Reproduce only the lines of the material below that start at the line containing "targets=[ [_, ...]" and stop at the line containing "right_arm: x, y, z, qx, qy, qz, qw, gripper". Keep both end lines.

===== Data excerpt

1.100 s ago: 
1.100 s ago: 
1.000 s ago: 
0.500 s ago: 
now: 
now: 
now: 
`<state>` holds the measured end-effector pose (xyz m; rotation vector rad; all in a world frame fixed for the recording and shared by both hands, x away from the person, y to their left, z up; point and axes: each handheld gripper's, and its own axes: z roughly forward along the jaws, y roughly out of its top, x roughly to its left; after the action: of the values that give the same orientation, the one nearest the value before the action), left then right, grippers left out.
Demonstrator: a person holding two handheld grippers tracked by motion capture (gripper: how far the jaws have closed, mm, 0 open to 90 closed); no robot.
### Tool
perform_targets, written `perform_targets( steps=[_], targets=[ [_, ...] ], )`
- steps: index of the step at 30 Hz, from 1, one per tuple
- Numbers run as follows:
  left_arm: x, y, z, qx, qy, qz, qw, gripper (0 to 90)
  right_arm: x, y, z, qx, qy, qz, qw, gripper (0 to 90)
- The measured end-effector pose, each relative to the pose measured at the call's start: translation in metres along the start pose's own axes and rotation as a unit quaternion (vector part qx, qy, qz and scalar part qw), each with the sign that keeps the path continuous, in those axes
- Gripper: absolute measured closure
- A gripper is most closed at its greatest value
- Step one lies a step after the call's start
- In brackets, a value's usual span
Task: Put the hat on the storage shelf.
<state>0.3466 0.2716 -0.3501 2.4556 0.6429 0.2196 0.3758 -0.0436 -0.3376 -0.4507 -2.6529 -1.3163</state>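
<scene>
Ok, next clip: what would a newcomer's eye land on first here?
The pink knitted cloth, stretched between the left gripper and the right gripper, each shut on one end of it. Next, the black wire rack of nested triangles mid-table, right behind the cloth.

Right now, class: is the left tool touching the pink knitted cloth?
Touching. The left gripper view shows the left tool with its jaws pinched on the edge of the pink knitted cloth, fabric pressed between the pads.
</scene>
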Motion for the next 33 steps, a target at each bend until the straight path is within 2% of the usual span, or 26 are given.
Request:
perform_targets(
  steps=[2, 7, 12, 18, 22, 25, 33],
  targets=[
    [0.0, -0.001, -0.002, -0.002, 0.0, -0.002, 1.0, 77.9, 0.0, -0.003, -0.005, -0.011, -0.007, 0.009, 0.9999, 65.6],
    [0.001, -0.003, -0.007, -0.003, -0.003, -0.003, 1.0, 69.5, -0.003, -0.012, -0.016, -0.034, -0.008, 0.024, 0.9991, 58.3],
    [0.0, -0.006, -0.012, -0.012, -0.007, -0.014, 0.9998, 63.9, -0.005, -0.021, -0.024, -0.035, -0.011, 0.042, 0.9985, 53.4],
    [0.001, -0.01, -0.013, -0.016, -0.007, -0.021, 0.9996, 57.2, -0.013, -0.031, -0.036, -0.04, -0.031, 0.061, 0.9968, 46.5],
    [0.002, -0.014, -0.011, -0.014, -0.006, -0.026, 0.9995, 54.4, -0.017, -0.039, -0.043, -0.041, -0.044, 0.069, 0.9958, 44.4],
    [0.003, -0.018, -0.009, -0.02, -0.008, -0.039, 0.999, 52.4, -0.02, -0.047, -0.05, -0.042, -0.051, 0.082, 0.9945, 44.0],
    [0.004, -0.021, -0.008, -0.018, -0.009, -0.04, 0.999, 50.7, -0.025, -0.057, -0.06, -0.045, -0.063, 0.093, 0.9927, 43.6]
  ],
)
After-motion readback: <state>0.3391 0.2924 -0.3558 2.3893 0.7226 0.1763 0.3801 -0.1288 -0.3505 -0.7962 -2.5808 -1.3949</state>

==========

§ **Reply to the task**
perform_targets, written `perform_targets( steps=[_], targets=[ [_, ...] ], )`
- steps: index of the step at 30 Hz, from 1, one per tuple
- Numbers run as follows:
  left_arm: x, y, z, qx, qy, qz, qw, gripper (0 to 90)
  right_arm: x, y, z, qx, qy, qz, qw, gripper (0 to 90)

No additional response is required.